On the trial in the court below the jury was instructed that the plaintiffs were entitled to recover if they had extended the credit to the wife or to the husband acting as her agent; that the wife was not liable for family supplies and only for such plantation supplies as were actually used on the farm; that if the husband farmed with his own team on his wife’s land, received and controlled the crops raised as his own, and was a physician in large practice, the presumption of law would be that the accounts were [424]*424made on his own credit, and that the burden of proof was on the plaintiffs to show that the credit was given to him as the agent of the wife with her knowledge and consent. Several other instructions were given, but the substance of those as stated above indicate upon what theory the case proceeded.

The decision of the questions involved rest upon a construction of § 1177 of the Code of 1880, which is as follows: It shall not be lawful for the husband to rent the wife’s plantation, houses, horses, mules, wagons, carts, or other implements, and with them, or any of her means, to operate and carry on business in his own name or on his own account, but all the business done with the means of the wife by the husband shall be held to be on her account and for her use and by her husband as her agent and manager in business, as to all persons dealing with him without notice, unless the contract between the husband and wife which changes this relation shall be evidenced by writing, subscribed by them, duly acknowledged, and filed with the chancery clerk of the county where such business may be done, to be recorded as other instruments are recorded therein.”

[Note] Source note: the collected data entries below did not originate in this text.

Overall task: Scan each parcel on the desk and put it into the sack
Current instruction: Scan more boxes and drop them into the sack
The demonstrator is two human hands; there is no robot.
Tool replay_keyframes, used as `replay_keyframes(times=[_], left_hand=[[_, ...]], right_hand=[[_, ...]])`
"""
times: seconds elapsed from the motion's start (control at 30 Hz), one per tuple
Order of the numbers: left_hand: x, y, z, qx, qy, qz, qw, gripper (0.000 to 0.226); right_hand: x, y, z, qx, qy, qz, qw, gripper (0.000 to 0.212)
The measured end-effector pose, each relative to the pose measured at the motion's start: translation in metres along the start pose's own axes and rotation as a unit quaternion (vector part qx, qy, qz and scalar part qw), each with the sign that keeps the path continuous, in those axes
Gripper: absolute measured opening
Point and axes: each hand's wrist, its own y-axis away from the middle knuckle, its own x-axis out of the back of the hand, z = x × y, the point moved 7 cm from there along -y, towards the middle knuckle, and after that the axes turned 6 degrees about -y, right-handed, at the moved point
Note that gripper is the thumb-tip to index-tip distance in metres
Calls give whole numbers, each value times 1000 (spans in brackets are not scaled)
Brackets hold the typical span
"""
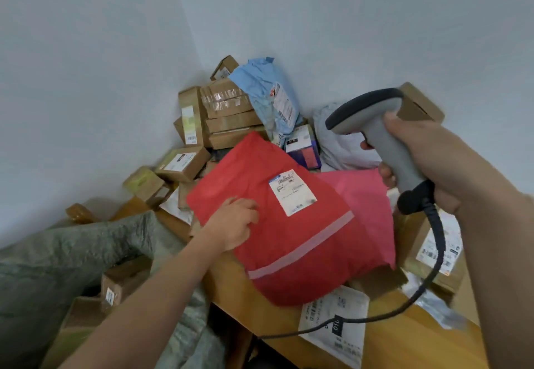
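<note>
Parcel under handling: a flat red plastic mailer bag (291, 224) with a pale tape stripe and a white shipping label (292, 192), label side up. It lies at the left edge of the wooden desk (404, 339), propped on a pink plastic mailer (367, 212) and other packets. The left hand (234, 224) pinches its left border, fingers on top. The right hand (433, 163) grips the handle of a grey handheld barcode scanner (378, 128), a finger near the trigger, head raised above the label and aimed left, its black cable (427, 276) trailing across the desk.

The grey-green woven sack (72, 258) sits below the left desk edge, mouth open, brown cardboard boxes (115, 284) already inside.

Risks, as judged:
- Scanner head appears to point past the label rather than at it; a trigger pull may read nothing, or catch a neighbouring barcode on the stacked cardboard boxes (222, 114) in the far corner.
- Mailer is slick and held at one border only; it could slip off the edge beside the sack.
- Dragging it may disturb the packets beneath.
- Cable could snag the white plastic mailer (332, 325) at the near edge.
</note>
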Motion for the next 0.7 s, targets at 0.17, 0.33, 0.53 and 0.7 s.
replay_keyframes(times=[0.17, 0.33, 0.53, 0.7], left_hand=[[-31, -11, 59, 62, 190, 62, 978, 64], [-55, -27, 84, 117, 95, -44, 987, 76], [-45, -38, 96, 86, 50, -1, 995, 76], [-51, -42, 101, 101, 49, -32, 993, 71]], right_hand=[[-20, -8, 28, -51, 64, -25, 996, 46], [-33, -14, 46, -86, 142, -45, 985, 53], [-38, -22, 53, -93, 181, -47, 978, 52], [-41, -21, 45, -75, 207, -64, 973, 49]])
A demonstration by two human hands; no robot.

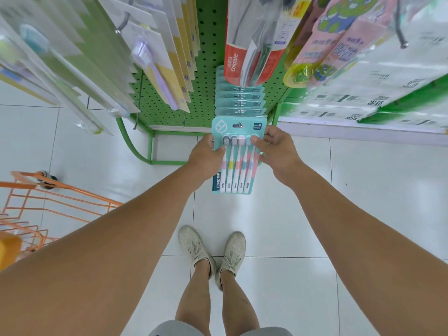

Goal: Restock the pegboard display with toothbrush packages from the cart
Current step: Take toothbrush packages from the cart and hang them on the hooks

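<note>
With our left hand (206, 154) and right hand (278, 147) both pinching the toothbrush pack (236, 154) at the front of the hanging row (238, 98), we risk missing the peg, since it's hidden behind the card.

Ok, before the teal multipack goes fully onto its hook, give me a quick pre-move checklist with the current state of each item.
1. Left hand grips the teal toothbrush package: ok.
2. Right hand grips its other edge: ok.
3. Package lined up with the row of matching hung packages: ok.
4. Hang hole threaded on the hook: cannot tell, it is too small to see.
5. Room left on that hook: cannot tell.
6. Orange cart within reach on the person's left: ok.
</note>
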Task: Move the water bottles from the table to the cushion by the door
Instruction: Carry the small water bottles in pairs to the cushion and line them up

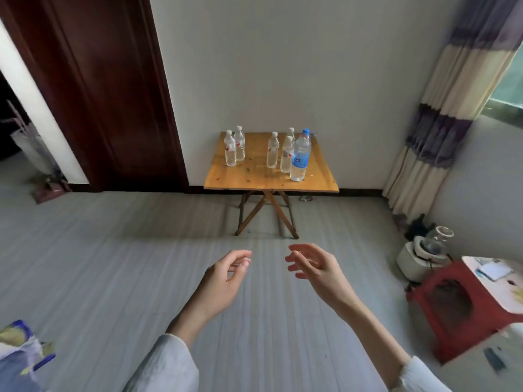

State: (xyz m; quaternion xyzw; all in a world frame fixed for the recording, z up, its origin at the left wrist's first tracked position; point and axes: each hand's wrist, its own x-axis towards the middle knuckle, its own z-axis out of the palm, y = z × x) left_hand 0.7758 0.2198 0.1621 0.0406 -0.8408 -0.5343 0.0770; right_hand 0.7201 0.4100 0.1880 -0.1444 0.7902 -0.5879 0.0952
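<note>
Left hand (226,274) and right hand (314,264) are both hanging out front over the floor (113,250), fingers loosely curled and apart, holding nothing. The two hands are sitting near each other, palms roughly facing in.

Step in hand, as I'm reading it: walking up to the desk (254,176) for a pickup. No bottle is looking moved yet, judging from what's showing.

Doing it well:
- Closing in on the desk before reaching; from here the bottles are well beyond both hands.
- Taking one bottle per hand, gripping round the body below the neck, lifting straight up so neighbours aren't getting knocked.
- Starting with the big blue-capped bottle (300,157), since it's standing nearest the desk's front edge and partly blocking the white-capped ones (273,150) just behind it.
- The folding legs are looking light, so not leaning on the top.

Where things are relative to the desk: six bottles are standing upright on it, a pair (234,148) toward its left side, four clustered toward its right. Dark door (93,94) is left of the desk. I can't confirm the cushion; a blurred blue-and-yellow thing (19,349) is showing at the lower left edge, could be it.
</note>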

The evil intended to be remedied by this section of the code was one which was becoming of frequent recurrence as shown by the results of litigation in this State. Husbands of the owners of separate estates would devote their attention to the business carried on with the property of the wife, but if the business proved to be unprofitable the wife would escape liability for debts contracted in the business by the easy device of setting up a secret arrangement or contract, by the terms of which it would be shown that the property had been leased or hired to the husband and the business transacted as his own and for his exclusive benefit. In such eases judgments against the husband would be fruitless, and creditors who had dealt in good faith with him, believing him to have been the agent of the wife, were defrauded by finding the property to be in one person, and the risks incident to the business to which it had been devoted shifted to an insolvent by bed-chamber arrangements, which, whether real or simulated, it was impossible to disprove. Ordinarily, the statute will find operation in that [425]*425class of cases which called it into existence, viz.: cases in which credit has been extended to the husband as agent of the wife; but the case now presented requires a decision upon a wholly different state of facts, and the inquiry is, whether one who has dealt with the husband in ignorance of the wife’s title to the property used, but believing him to be the owner, can charge the wife as an undisclosed principal.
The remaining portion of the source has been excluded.